All four cases have been stayed (or paused) to allow us to engage in collaborative discussions with each of the municipalities on how best to address the issues to achieve compliance and clean up local waterways. We hope to have good news about cleaning up these waterways early this coming fall.
Take a Hike Anytime You Like
A great blue heron perched on a log in the middle of a sunny pond or a gray treefrog clinging to the crook of a mountain laurel are among the wildlife you may well spot on Connecticut Water Company’s Killingworth Reservoir Hiking Trail, a one-mile woodland path that crosses the Menunketesuck River. Hiking this trail, one of dozens located on water company lands in Connecticut, is a great way to appreciate the natural world and revive your own commitment to clean water. Now more places like it are on the horizon, thanks to a Memorandum of Agreement reached by Save the Sound with CT Water and SJW as part of their merger proceedings in PURA, which will increase open space and recreational opportunities across their service area in Connecticut.

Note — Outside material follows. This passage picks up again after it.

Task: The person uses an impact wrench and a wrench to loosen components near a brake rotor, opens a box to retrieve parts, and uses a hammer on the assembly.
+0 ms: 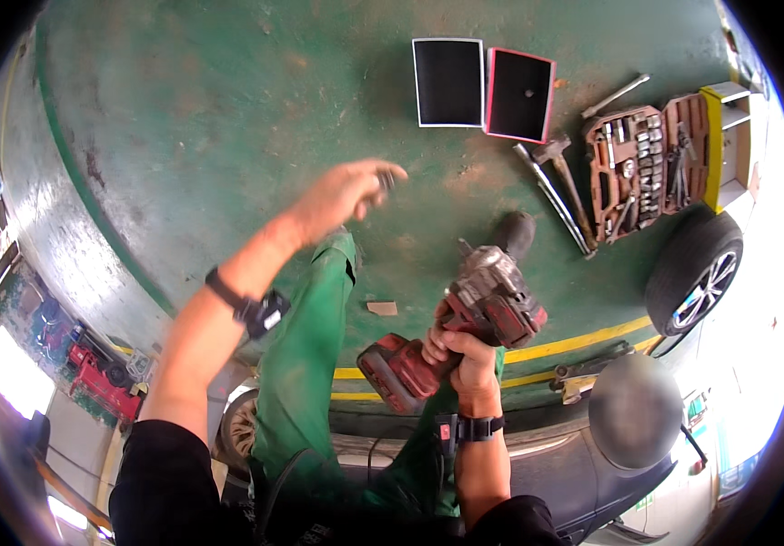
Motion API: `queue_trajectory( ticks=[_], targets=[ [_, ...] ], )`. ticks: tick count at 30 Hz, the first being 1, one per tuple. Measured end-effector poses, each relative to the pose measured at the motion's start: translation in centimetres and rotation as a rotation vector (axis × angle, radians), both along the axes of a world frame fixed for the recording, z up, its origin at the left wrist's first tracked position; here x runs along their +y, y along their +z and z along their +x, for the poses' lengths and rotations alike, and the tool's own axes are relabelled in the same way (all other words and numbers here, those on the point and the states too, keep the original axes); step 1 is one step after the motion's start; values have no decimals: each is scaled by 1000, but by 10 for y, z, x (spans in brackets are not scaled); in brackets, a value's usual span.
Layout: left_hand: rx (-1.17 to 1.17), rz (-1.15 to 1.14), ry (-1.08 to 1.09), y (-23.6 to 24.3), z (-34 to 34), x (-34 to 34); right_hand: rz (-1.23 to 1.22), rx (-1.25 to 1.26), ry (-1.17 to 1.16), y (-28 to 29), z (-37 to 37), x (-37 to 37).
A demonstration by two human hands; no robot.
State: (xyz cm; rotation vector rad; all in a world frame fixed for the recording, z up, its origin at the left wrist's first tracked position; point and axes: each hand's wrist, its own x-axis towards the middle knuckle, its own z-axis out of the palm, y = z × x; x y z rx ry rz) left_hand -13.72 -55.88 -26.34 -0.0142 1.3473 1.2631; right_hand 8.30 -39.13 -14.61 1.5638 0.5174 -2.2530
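Observation:
My left hand point(356, 189), slightly blurred, is raised over the green floor with its fingers curled round a small dark metal piece point(387, 180), perhaps a socket. My right hand point(465, 355) grips the handle of a worn red-and-black cordless impact wrench point(492, 291). Its battery point(397, 373) hangs at the lower left and its nose points up and away from me. Beyond the wrench, a hammer point(572, 191) lies beside a long metal bar point(545, 196).
An open socket case point(627, 173), a wrench point(615, 96), two black trays point(447, 82) point(519, 93) and a yellow step point(715, 150) are ahead. A loose wheel point(660, 273) lies right, a cardboard scrap point(381, 308) near my knee. A car point(556, 482) is behind me, a red jack point(105, 387) left.

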Motion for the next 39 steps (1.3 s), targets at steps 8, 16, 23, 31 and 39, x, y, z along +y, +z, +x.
queue_trajectory(
  ticks=[8,16,23,31,39],
  targets=[
    [107,170,258,282,13,7,-54,440,365,170,-44,15],
    [608,-31,321,510,52,12,632,1358,899,318,-49,70],
    [843,-14,305,639,88,15,1044,1612,1039,437,-43,86],
    [751,1,468,717,137,10,711,1612,874,521,-33,66],
    [1178,5,574,771,170,-16,537,1541,893,573,-13,23]
  ],
)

Protecting undeveloped land is an important tool for protecting our water supply because the land filters stormwater and buffers the rivers and streams that flow into our reservoirs and Long Island Sound. When CT Water and SJW Group began a merger process in 2018, staff attorney Kat Fiedler negotiated commitments from the newly formed entity. Those commitments created new land protections and required CT Water to do a study on expanding passive recreation for the public on other sites. It also secured an extended, three-year process, supplementing a statutory timeline, so that towns and land trusts that might be interested in property purchases would have additional time to exchange information and visit and evaluate sites.
Pursuant to these requirements, CT Water worked with environmental stakeholders and identified seven areas across the state that it will further evaluate for potential partnerships to allow for public recreational use while still protecting the quality of the public drinking water supply and public safety. In the case of the Killingworth trail, there’s room for possible expansion into additional water company property and abutting state land in Cockaponset State Forest.
Thanks to Our Legal Interns!
Save the Sound’s legal interns provide vital research, drafting, and other work that makes all this action possible. Our Environmental Law Clinic operates during the fall and spring semesters through the UConn School of Law. We also continue to develop future environmental lawyers throughout the summer via our summer internship program. All these law students learn by working on actual current and future Save the Sound cases under the supervision of Save the Sound attorneys. This past summer we welcomed Taylor Hopkins, University of Michigan Law School, and Audrey Leighton, St. John’s University School of Law, who worked on matters relating to plastics, clean water, and land protection. We thank them for their great work and wish them the best of luck in their careers!
Thanks for
all you do to support our legal work at Save the Sound.